With “diploma mills” and companies specifically created to verify falsified resume details a reality, employers will need to pay close attention to the employment applications they receive. In a competitive job market, applicants are more likely to resort to fabricating work experience, certifications and degrees. Failure to properly investigate applicants could result in hiring under-qualified candidates whose character is, at the least, questionable. Education and employment verifications will be vital tools in weeding out fraudulent applicants.

8. New ways of streamlining the background screening processes will emerge 

A streamlined background screening process benefits everyone involved. The integration of background screening platforms with Human Resource Information Systems (HRIS) and stand-alone Applicant Tracking Systems (ATS) will continue to expand. As compliance requirements continually evolve due to federal, state and local legislative changes and court interpretations in the background screening area, these technology platforms must quickly update systems. They will be expected to provide employers with the assurance they have integrated the tools needed to meet the latest background screening compliance obligations. Programs allowing order entry by applicants through tablets and mobile devices will become commonplace and make the background screening process more transparent for applicants. With less paper to shuffle and less room for order entry errors the process will become more compliant and efficient.

9. Data protection and security will become more prevalent

With cyberattacks on the rise, personally identifiable information (PII) transferred and communicated over networks will remain more susceptible to hackers, despite increased security measures. The struggle to create a truly secure method to protect PII will continue. Legislation in this area is expected and will have an impact on all employers. NAPBS accreditation requirements for information and data security are stringent and precise, and will become more so as technology is enhanced – ensuring NAPBS accredited background screening companies will have the most up-to-date security policies and procedures in place.

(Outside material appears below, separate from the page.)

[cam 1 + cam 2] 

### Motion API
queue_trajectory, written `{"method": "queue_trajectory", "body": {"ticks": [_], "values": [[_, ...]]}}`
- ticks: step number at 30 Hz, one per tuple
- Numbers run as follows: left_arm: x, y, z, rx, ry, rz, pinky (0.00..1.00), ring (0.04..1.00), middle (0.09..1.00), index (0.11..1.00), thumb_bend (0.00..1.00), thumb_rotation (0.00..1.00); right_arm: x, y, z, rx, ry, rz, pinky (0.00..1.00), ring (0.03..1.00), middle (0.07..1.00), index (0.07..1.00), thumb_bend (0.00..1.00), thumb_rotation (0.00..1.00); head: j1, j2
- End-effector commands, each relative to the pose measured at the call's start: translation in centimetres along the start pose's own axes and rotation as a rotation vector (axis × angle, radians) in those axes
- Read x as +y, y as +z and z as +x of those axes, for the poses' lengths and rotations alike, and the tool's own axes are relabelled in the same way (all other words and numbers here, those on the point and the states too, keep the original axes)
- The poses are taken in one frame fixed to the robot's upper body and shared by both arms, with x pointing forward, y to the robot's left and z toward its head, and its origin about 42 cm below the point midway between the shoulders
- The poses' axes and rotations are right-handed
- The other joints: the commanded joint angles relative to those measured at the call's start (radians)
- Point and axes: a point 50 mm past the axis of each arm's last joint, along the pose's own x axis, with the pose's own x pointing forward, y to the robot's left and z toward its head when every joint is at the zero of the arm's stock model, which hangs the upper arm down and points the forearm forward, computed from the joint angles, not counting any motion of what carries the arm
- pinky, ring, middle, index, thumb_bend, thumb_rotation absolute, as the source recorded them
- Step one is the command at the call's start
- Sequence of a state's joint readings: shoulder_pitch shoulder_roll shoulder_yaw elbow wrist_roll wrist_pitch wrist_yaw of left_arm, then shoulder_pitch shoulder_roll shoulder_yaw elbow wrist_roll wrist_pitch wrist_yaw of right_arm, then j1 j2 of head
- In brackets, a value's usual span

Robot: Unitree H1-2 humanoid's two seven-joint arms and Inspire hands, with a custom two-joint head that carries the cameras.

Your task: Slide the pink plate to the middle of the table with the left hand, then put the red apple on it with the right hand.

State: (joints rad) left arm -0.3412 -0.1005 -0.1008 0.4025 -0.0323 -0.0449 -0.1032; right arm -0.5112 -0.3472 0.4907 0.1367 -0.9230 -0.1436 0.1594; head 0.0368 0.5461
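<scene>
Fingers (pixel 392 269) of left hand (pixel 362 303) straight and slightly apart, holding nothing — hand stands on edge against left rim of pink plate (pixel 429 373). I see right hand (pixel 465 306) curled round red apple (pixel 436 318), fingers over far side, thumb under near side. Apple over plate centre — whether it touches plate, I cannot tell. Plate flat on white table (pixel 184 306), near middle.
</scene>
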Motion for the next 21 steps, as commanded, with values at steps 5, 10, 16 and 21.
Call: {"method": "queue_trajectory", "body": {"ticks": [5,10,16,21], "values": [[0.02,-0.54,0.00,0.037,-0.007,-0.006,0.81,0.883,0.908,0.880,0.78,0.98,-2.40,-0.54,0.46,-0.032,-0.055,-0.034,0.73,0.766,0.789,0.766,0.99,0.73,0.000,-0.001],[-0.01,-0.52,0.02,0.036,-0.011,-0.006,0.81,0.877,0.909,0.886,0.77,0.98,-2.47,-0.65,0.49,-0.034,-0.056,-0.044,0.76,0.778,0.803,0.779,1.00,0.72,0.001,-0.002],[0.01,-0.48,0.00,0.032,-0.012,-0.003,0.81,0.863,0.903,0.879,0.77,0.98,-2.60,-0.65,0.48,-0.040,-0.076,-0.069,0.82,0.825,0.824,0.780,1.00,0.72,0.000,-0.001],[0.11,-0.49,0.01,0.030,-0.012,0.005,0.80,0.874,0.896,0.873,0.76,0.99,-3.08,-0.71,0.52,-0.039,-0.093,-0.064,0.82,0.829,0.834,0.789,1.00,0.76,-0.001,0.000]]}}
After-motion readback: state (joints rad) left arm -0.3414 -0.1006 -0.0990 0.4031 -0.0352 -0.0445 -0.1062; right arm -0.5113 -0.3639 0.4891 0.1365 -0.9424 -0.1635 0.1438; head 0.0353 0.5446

10. Safer workplaces, families and communities will be linked to background screenings, drug tests, and verifications 

It’s no secret that better hiring decisions can be made thanks to thorough, comprehensive background checks. Uncovering an applicant’s criminal and fraudulent behavior before hiring him or her is one way to avoid future risks. Background screening will be used to protect kids from predatory activity, to prevent violent criminals masquerading as in-home workers from getting through your front door, and to prevent DUI repeat offenders from getting behind the wheel of a school bus. Verifications will flush out would-be CEOs who lie and scam their way to the top and drug testing will continue to save employers from lawsuits filed by factory employees who injure themselves on the job while high on drugs.

Knowledge is power and professional background screening, drug testing and employment and education verifications are tools that should be part of every company’s operational handbook. Whether hiring someone new or continuing to screen existing employees, employers should not compromise their rights to a safe and productive workplace in 2015 and beyond.